__

Mars Climate Orbiter Launch Delay

The battery state of charge (SOC) was estimated or directly measured in a variety of different ways depending on the mission in question. In any case, the role of the battery module was the same: determine the battery state of charge, increase the charging rate if the SOC was too low, decrease the charging rate if the SOC was too high.

This software depended on measurements read initially as voltages, then converted through linear equations into battery temperatures and pressures. These values were used to determine the state of charge through another formula. Unfortunately, the conversion factors for the sensor measurements and the state of charge calculation needed to be measured directly from the actual hardware, which hadn't been built yet when the battery software was written.

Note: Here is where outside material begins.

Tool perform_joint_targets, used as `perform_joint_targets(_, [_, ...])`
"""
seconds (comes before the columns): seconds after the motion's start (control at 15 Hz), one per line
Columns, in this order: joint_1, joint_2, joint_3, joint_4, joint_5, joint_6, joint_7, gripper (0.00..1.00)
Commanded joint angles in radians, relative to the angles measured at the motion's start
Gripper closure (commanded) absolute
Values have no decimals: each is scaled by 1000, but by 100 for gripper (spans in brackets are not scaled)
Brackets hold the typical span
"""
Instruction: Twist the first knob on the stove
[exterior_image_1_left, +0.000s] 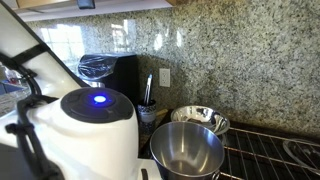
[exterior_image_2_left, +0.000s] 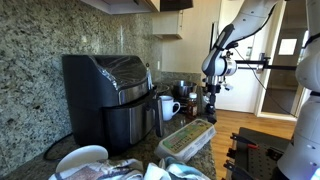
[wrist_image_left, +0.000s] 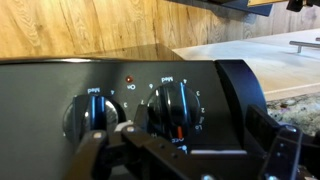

Since the simulation people had no idea what values to supply for voltages to the battery software, running the EPS task in the early months of the program was a disaster. The battery module would read garbage data from the sensors, determine that the battery was at a wildly implausible state of charge, and reboot the spacecraft. The spacecraft messaging and configuration system hadn't been written yet, so, in the interests of being able to test anything else, the software was turned off by default with no way in place to activate it.

By the time the Mars Climate Orbiter was set to launch, it was discovered that the software was still deactivated with no way to turn it on, and the spacecraft was on the launch pad! The launch was delayed 24 hours while a patch was written that activated the battery monitor and set its parameters to reasonable values. Once this was done the battery software ran perfectly.

This delay was overshadowed by the notorious metric conversion error that led to MCO's destruction.